Just a few days after the viral AI company DeepSeek released DeepSeek-R1, the internet went crazy with its stability and performance.
Today, DeepSeek has announced Janus-Pro, an advanced multimodal AI model that sets new benchmarks in image generation and visual understanding capabilities.
The latest iteration, particularly the 7B parameter version, has outperformed industry leaders, including OpenAI's DALL-E 3 and Stable Diffusion 3 in key performance metrics.
According to the research paper [pdf], Janus-Pro-7B achieved an impressive 80% accuracy on GenEval, a challenging benchmark for image generation, surpassing DALL-E 3's 67% and Stable Diffusion 3 Medium's 74%.
The model also excelled in the DPG-Bench test, scoring 84.19 and demonstrating superior capabilities in following detailed image generation instructions.
Janus-Pro is now available for download from the AI dev platform Hugging Face; it is part of a new DeepSeek model family.
What sets Janus-Pro apart is its novel approach to visual processing. The model employs a unique architecture that decouples visual encoding for multimodal understanding and generation tasks, allowing it to excel in both areas simultaneously.
This architectural innovation helps resolve the traditional conflict between these two objectives that have challenged previous multimodal models.
The improvements in Janus-Pro stem from three key enhancements over its predecessor.
First, the team optimized the training strategy by extending the initial training phase and refining the data distribution across different training stages.
Second, they significantly expanded the training dataset, incorporating approximately 90 million new samples for multimodal understanding and 72 million samples of synthetic aesthetic data for image generation.
Finally, they scaled up the model size from 1.5B to 7B parameters, demonstrating improved convergence speeds and overall performance.

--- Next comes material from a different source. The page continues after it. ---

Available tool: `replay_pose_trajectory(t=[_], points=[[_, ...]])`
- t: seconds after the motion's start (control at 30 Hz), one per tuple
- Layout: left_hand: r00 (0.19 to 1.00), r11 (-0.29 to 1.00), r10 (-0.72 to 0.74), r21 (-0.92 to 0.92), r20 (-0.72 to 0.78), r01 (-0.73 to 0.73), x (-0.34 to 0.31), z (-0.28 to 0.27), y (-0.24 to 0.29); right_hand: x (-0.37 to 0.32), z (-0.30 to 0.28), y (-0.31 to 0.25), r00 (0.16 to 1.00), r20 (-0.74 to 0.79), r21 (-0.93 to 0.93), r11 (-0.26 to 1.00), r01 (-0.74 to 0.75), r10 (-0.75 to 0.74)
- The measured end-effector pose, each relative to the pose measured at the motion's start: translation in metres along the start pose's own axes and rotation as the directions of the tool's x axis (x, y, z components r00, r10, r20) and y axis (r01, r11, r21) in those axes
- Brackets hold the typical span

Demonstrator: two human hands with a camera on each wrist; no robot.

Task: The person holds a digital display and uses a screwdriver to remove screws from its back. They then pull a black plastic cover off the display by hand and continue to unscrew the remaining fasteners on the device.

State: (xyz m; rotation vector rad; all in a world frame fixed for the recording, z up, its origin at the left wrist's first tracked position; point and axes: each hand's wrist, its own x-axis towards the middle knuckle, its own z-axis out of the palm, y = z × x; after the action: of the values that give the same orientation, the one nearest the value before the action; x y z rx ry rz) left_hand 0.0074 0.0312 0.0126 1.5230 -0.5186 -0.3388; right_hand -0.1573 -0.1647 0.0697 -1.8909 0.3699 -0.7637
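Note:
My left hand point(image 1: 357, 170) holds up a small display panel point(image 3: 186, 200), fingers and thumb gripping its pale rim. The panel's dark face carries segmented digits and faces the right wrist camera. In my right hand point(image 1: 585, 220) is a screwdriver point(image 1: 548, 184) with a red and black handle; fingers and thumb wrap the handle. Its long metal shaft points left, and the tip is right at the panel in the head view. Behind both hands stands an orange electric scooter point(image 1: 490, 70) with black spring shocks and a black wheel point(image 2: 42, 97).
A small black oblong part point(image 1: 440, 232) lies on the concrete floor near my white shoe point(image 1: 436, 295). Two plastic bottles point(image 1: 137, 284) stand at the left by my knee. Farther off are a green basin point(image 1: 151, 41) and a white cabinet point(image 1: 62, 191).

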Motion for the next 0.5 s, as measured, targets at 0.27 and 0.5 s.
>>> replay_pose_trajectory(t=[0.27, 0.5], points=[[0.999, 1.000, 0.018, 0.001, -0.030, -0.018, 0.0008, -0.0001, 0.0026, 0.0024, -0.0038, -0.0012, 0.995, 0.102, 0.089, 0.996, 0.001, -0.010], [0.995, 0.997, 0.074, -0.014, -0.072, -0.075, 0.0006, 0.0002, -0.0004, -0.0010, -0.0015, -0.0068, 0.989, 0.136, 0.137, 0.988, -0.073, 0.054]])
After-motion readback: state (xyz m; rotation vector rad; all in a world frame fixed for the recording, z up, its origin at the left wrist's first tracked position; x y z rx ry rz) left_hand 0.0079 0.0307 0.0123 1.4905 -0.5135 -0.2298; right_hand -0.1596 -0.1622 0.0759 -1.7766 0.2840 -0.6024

Janus pro visual generation results |
In multimodal understanding benchmarks, Janus-Pro-7B achieved a score of 79.2 on MMBench, surpassing previous unified multimodal models, including the original Janus (69.4) and competing models like TokenFlow (68.9) and MetaMorph (75.2).
The model can process images up to 384×384 pixels in resolution, though the researchers acknowledge this as a current limitation they plan to address in future iterations.
The model's ability to handle complex instructions and produce high-quality images while maintaining strong understanding capabilities suggests a promising direction for future developments in multimodal AI technology.
Janus Pro is under an MIT license, meaning it can be used commercially without restriction.